Problem to work on - I'd like every line from the material below that has "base" in it.

Exercise data -
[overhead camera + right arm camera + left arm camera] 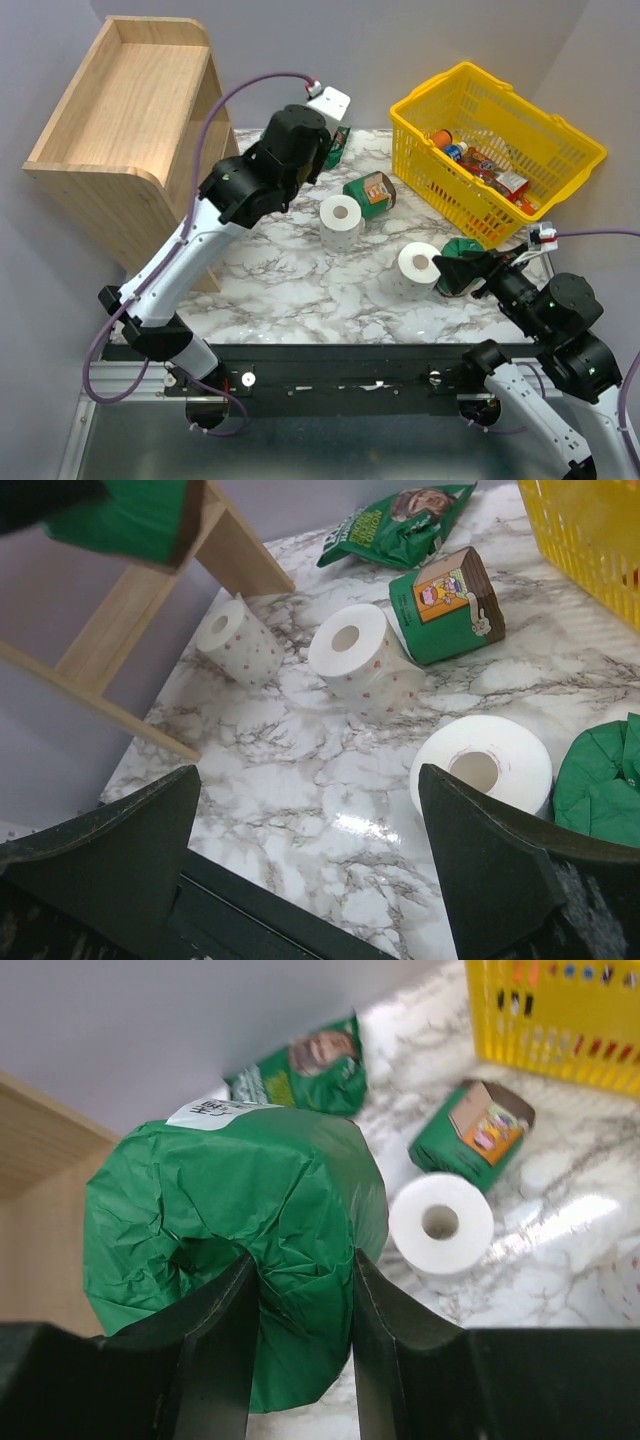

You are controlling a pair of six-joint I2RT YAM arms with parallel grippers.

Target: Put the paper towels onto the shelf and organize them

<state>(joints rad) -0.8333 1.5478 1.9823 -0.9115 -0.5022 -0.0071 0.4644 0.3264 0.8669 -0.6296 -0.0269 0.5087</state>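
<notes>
My left gripper [303, 1260] is shut on a green-wrapped paper towel roll [230, 1220], held off the table beside the wooden shelf [130, 100]. In the top view the left gripper [310, 150] covers most of that roll. On the marble lie another green-wrapped roll with an orange label [370, 193] and two white rolls [340, 222] [418, 270]. A third white roll [240, 640] lies by the shelf's foot. My right gripper [310, 780] is open and holds nothing, just short of the nearest white roll [480, 765]. A crumpled green roll [600, 780] lies to its right.
A yellow plastic basket [500, 150] holding bottles and packets stands at the back right. A flat green snack bag [395, 525] lies at the back of the table near the wall. The shelf's top tray [110, 90] holds nothing.
</notes>
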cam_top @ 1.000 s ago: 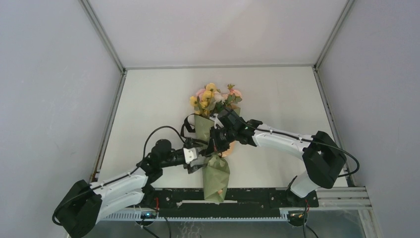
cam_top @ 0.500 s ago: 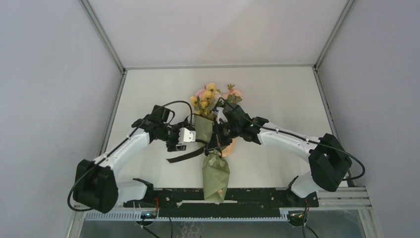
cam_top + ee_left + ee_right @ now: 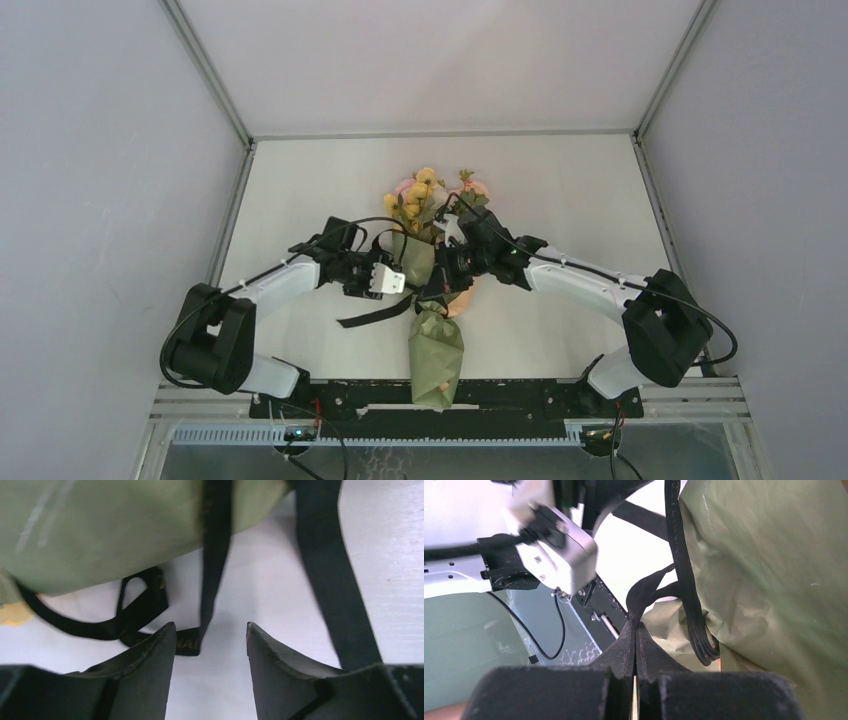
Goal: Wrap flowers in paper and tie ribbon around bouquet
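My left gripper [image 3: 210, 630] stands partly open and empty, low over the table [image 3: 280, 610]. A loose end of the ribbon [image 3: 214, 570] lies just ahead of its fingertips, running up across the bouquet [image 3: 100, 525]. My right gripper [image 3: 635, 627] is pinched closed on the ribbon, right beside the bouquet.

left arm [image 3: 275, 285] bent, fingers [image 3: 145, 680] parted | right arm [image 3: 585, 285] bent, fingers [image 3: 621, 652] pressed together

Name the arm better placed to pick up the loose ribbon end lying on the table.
Left. The left gripper is open, with the ribbon end lying just ahead of it; the right gripper is shut on another stretch of ribbon beside the bouquet.
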Robot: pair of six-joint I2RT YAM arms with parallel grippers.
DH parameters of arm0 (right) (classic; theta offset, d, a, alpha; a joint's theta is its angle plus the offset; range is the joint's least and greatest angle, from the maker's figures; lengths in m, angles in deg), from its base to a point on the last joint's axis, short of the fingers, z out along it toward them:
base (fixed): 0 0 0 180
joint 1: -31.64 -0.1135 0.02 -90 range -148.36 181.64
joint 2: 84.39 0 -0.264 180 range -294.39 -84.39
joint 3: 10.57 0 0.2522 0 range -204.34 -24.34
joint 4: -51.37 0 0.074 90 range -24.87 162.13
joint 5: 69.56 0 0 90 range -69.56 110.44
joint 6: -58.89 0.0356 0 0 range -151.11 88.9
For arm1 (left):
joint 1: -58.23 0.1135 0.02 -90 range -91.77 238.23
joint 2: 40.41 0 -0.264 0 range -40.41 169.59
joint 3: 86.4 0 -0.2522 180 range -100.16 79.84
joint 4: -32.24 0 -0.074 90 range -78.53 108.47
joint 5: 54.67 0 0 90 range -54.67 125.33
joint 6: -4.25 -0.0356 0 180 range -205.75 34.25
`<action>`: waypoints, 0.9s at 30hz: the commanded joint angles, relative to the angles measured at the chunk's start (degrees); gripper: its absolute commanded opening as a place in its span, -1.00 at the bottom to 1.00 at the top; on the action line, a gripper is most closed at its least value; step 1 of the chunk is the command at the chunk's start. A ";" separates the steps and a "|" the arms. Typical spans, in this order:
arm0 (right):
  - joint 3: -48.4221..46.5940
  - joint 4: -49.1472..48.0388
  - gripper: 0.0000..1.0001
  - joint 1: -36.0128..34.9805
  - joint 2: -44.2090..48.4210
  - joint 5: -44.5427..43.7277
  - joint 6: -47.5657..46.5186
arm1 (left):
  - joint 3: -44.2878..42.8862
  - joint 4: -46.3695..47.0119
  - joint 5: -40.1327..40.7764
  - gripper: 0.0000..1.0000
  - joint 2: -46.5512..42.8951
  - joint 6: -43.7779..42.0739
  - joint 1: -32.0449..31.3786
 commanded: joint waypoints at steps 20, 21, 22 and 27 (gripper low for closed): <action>-0.45 -6.15 -1.00 2.92 2.55 2.35 -1.22 | -11.07 -35.43 -11.58 -1.00 -11.96 18.09 -13.59; -0.46 -6.24 -1.00 2.93 2.64 2.37 -1.21 | -11.18 -36.17 -13.24 -1.00 -12.95 22.02 -15.93; -0.46 -6.38 -1.00 3.01 2.84 2.47 -1.15 | -11.16 -36.14 -14.98 -1.00 -13.70 25.64 -18.04; -0.41 -6.51 -1.00 3.44 4.35 3.02 -0.84 | -10.89 -24.43 -25.80 -1.00 -16.02 48.33 -21.52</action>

Reply to the task -
DH parameters of arm0 (right) (classic; theta offset, d, a, alpha; a joint's theta is its angle plus the offset; range is the joint's least and greatest angle, from the maker's figures; lengths in m, angles in deg), from its base to a point on the last joint's axis, short of the fingers, z out along it toward them:
base (fixed): 0 0 0 180

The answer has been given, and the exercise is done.